[[ INFORMATION SHOWN open ]]

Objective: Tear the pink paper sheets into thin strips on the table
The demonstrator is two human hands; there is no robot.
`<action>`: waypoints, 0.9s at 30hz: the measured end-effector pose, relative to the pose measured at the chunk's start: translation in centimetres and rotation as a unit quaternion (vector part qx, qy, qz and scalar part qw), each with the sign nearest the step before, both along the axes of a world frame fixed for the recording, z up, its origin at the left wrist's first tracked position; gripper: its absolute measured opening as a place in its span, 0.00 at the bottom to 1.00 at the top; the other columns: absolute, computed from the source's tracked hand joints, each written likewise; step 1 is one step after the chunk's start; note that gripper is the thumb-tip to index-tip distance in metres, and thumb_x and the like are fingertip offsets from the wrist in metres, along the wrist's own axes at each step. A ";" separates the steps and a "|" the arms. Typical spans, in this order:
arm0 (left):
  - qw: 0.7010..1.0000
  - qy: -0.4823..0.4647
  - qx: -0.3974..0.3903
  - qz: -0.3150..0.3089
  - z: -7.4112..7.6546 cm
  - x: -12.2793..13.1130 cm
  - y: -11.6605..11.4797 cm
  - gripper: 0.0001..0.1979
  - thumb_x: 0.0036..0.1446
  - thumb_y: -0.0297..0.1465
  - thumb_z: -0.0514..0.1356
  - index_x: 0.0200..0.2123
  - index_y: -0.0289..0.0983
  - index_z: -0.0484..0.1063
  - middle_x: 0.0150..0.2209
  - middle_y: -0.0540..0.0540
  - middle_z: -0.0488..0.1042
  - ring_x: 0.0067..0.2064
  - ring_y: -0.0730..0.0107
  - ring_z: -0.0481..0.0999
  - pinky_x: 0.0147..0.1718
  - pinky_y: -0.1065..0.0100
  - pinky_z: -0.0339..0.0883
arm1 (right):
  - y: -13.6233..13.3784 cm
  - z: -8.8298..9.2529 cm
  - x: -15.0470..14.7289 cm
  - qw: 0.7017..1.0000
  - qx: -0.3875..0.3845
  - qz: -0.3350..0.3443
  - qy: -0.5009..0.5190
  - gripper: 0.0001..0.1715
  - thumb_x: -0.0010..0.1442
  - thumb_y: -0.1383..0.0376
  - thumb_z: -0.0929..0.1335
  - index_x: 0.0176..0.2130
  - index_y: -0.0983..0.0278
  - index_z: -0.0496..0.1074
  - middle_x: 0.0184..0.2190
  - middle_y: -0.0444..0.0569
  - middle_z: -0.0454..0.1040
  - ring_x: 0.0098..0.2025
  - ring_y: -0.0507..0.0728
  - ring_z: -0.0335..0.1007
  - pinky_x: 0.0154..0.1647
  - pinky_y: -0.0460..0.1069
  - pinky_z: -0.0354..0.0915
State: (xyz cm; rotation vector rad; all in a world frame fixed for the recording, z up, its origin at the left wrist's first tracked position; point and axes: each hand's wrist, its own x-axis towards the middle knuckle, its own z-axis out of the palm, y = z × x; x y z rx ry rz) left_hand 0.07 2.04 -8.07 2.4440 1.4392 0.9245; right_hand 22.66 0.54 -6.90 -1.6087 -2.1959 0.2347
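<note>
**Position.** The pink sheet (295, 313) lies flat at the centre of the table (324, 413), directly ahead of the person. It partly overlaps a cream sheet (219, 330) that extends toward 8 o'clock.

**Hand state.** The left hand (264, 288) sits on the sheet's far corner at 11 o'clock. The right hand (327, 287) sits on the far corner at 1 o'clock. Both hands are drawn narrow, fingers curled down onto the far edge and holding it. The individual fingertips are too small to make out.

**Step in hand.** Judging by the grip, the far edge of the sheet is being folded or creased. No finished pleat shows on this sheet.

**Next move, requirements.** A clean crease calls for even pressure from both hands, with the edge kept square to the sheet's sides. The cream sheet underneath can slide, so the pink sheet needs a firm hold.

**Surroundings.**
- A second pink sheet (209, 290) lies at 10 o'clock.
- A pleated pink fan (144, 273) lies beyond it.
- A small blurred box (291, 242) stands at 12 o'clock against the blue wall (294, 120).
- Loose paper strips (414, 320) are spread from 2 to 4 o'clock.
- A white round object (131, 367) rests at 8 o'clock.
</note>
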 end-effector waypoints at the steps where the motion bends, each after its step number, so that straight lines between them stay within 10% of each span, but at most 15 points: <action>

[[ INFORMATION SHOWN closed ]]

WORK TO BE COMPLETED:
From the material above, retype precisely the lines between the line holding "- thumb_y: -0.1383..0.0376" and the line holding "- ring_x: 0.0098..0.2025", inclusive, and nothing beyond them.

RESPONSE TO THE TASK:
  - thumb_y: -0.1383..0.0376
  - thumb_z: -0.0929..0.1335
  - index_x: 0.0176..0.2130
  - index_y: -0.0983..0.0278
  - index_z: -0.0496..0.1074
  - middle_x: 0.0184..0.2190
  - middle_y: -0.0444..0.0569
  - middle_z: -0.0454..0.1040
  - ring_x: 0.0098..0.2025

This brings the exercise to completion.